The nesting could continue infinitely and get down unit you get to the smallest drainage, which could encompass a few blocks in the city. More on this to comes as I continue to expand on the neighborshed concept. While the politicized proposal from Interior seems doomed to failure, there is some merit to these types of proposals that transcend politics and assess the concept of watershed specific boundaries in terms of thinking outside the box, and inside the basin.
HEADER: Image of Powell’s Arid Lands Map – via Outside Magazine
This is excellent. Thank you.
Redrawing borders along watersheds is so dreamy! I have actually had dreams about it!
I’m very pleased to have found your blog (via this post).
Selling resources across political boundaries certainly has strong precedents and shouldn’t be a hurdle to a system like this.
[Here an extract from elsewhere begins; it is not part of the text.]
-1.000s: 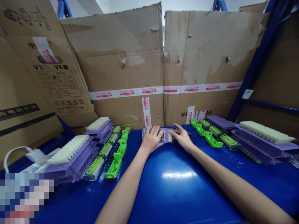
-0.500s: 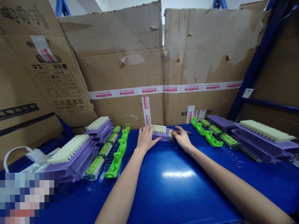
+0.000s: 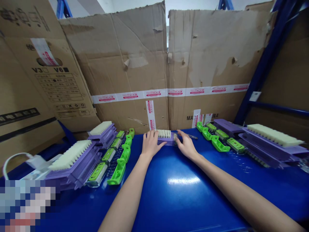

It would hopefully mean that people downstream have a vote in selling the river before it reaches them.
We’re going to be living in that Bacigalupi book The Water Knife before we know unless we make some drastic changes.
I’m curious where that breakdown image of the Lower Snake came from!
Thanks Beck for the comment – I’ve not yet read ‘The Water Knife’ but it’s on my list…
As for the Lower Snake/nested watershed image, it’s a bit of a mystery. I first found that image when I was doing a presentation on ‘neighborhood watersheds’ in 2006 or so – and for the life of me I have no idea where it came from or how to track it down… It’s the best graphic representation of the idea of nesting I’ve seen so I use it often, but probably should make my own version as I can’t attribute it directly.
The book is harrowing but I do recommend it.
Did you happen to write the hydrological code Wikipedia entry? It has a table using the same Snake River example and also a number of Puget Sound references : )
I didn’t but I’ve referred to it often, and was thinking that was where the original nested graphic came from… but alas still nothing. Just started The Water Knife, so will see how it goes!